* **TRY IT**
Filter the data for "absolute" and copy matching lines.

* **EXTRACTED ENTRIES**

====

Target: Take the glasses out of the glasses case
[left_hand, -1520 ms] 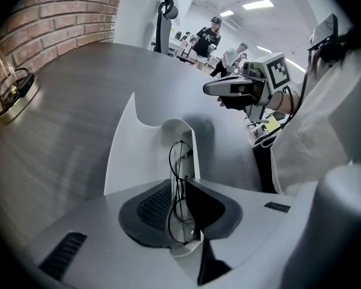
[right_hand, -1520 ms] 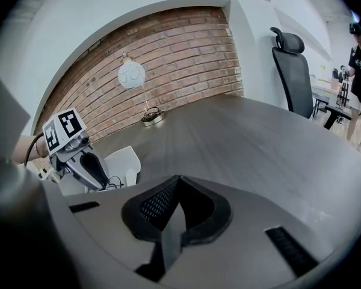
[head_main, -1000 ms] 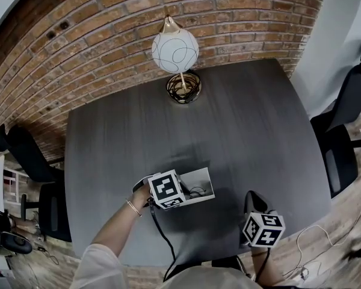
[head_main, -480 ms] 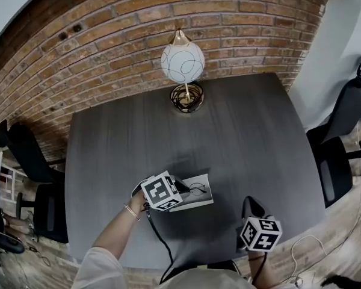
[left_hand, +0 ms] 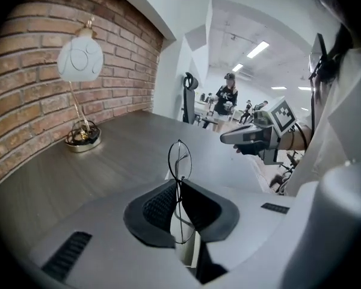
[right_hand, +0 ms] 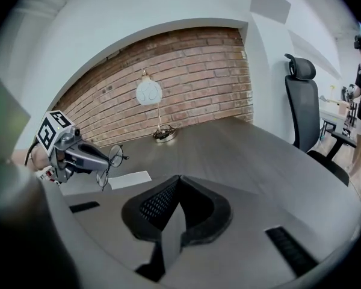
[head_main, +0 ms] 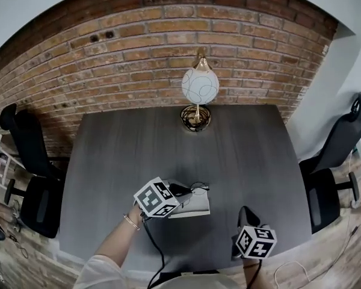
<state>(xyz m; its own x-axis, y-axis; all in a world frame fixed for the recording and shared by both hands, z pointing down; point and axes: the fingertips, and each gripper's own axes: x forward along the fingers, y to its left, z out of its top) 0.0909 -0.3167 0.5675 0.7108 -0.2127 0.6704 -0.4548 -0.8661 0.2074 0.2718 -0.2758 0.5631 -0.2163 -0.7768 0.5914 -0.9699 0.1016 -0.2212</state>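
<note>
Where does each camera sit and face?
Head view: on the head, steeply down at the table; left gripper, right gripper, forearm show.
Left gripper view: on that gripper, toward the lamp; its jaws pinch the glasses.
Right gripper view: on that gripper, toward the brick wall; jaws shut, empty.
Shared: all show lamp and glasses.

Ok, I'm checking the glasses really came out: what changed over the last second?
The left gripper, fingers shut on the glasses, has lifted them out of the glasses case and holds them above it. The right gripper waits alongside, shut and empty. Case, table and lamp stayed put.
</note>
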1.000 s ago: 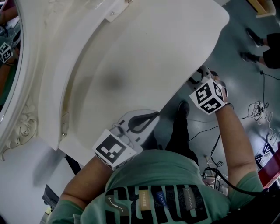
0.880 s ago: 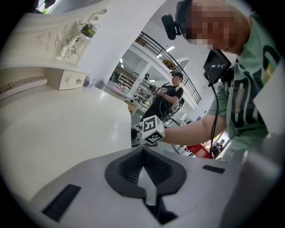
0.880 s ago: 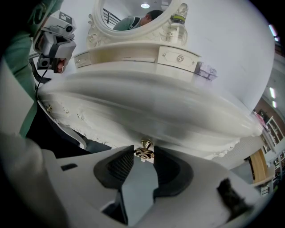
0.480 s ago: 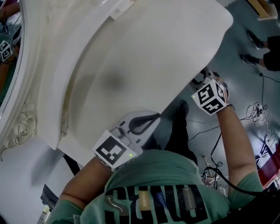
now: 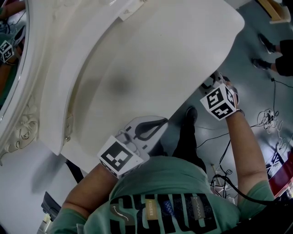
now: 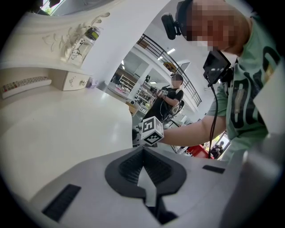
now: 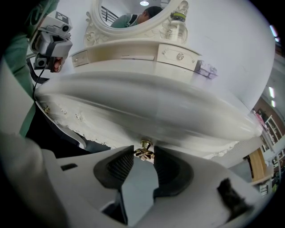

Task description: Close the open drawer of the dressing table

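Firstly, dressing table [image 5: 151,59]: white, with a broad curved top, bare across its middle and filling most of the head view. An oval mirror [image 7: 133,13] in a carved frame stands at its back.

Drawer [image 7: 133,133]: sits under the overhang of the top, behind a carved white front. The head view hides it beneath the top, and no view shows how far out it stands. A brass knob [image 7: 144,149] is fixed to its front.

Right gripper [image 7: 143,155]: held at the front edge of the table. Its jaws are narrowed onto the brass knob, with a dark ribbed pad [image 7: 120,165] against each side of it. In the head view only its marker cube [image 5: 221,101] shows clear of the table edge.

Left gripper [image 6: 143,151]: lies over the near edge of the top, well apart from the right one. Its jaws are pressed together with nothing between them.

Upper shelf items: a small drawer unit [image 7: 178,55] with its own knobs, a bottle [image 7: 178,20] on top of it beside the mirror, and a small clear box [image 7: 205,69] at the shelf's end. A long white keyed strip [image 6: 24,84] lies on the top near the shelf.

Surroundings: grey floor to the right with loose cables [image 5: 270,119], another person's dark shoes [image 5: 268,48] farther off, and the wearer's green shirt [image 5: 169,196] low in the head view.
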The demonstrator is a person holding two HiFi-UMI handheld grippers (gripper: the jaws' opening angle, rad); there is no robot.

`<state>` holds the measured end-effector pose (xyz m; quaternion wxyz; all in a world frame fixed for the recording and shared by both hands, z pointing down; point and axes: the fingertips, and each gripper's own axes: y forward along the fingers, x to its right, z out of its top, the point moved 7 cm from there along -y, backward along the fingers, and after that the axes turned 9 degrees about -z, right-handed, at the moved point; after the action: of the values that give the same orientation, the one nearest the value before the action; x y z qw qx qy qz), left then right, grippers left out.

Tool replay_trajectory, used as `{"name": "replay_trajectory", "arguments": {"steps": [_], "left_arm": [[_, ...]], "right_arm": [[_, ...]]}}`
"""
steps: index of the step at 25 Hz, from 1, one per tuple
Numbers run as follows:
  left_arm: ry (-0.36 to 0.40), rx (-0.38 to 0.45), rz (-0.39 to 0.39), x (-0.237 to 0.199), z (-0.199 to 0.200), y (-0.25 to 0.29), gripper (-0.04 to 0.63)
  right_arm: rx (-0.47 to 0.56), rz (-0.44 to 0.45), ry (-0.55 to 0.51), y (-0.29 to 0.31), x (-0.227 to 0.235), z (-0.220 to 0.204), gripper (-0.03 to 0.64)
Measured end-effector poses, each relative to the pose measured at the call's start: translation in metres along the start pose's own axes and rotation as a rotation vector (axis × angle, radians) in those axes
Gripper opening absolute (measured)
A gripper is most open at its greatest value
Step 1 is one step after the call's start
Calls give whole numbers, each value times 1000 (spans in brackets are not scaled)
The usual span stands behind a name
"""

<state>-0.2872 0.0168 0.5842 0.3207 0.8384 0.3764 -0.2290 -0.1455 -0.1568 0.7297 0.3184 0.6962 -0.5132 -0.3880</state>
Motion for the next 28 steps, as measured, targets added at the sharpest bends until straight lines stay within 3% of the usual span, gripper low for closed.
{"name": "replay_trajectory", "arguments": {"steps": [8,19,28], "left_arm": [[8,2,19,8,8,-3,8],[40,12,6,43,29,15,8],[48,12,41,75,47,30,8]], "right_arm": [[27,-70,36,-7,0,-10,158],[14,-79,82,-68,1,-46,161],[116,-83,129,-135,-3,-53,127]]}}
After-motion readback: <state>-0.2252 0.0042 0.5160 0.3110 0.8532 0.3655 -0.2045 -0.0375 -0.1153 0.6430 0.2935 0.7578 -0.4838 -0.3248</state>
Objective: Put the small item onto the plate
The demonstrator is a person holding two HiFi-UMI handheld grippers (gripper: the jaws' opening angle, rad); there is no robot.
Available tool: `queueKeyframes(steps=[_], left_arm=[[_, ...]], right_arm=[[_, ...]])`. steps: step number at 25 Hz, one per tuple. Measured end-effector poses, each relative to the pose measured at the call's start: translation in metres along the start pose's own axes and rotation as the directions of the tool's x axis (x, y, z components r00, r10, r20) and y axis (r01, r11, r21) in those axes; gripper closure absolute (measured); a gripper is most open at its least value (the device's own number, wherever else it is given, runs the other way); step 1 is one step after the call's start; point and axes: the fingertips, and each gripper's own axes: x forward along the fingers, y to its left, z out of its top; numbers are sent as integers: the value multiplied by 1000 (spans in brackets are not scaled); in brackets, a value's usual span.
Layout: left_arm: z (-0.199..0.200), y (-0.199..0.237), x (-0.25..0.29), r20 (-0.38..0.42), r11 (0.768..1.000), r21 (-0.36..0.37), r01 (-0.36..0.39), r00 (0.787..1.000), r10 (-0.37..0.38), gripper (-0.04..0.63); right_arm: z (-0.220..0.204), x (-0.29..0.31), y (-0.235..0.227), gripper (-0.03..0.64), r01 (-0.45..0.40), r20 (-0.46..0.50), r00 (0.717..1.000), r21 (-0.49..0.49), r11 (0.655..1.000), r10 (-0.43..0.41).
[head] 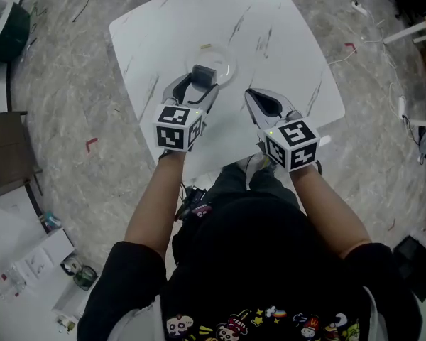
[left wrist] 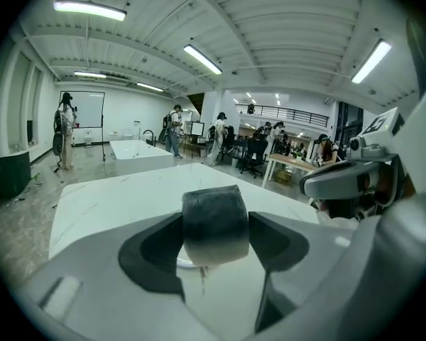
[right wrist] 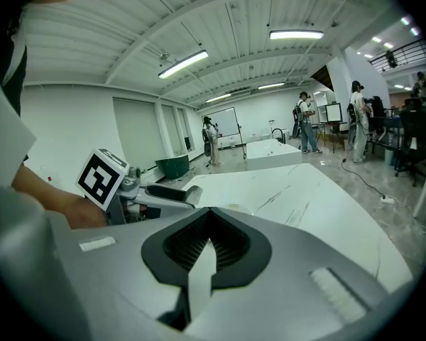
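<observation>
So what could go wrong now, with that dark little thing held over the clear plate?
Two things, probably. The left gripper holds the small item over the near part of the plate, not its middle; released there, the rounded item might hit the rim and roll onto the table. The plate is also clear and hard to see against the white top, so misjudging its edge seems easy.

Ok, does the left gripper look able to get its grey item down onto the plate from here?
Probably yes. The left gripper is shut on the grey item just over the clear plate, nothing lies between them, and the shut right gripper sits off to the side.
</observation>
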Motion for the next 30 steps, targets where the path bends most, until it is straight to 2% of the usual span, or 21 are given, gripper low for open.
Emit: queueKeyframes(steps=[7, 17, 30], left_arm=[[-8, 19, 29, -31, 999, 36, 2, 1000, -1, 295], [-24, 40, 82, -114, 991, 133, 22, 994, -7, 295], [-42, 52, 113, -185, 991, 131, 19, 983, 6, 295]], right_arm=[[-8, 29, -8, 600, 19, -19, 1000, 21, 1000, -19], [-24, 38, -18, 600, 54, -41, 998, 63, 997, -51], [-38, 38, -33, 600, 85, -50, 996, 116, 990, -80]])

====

* **RESULT OF THE EXERCISE**
Gripper opening absolute (measured)
Available tool: `queueKeyframes(steps=[_], left_arm=[[_, ...]], right_arm=[[_, ...]])`. steps: step number at 25 Hz, one per tuple. Measured end-effector poses, each relative to the pose measured at the call's start: translation in metres along the start pose's own axes and rotation as the directions of the tool's x axis (x, y, z components r00, r10, r20) and y axis (r01, r11, r21) in those axes; gripper closure absolute (measured); a gripper is most open at its least value (the device's own number, wherever else it is given, runs the other way); step 1 is one step after the call's start; point and axes: the fingertips, and each gripper's own axes: x forward along the fingers, y to its left, z out of its top; numbers are sent as integers: the value multiplied by 1000 (spans in brackets are not scaled); in brackets, a value's usual span.

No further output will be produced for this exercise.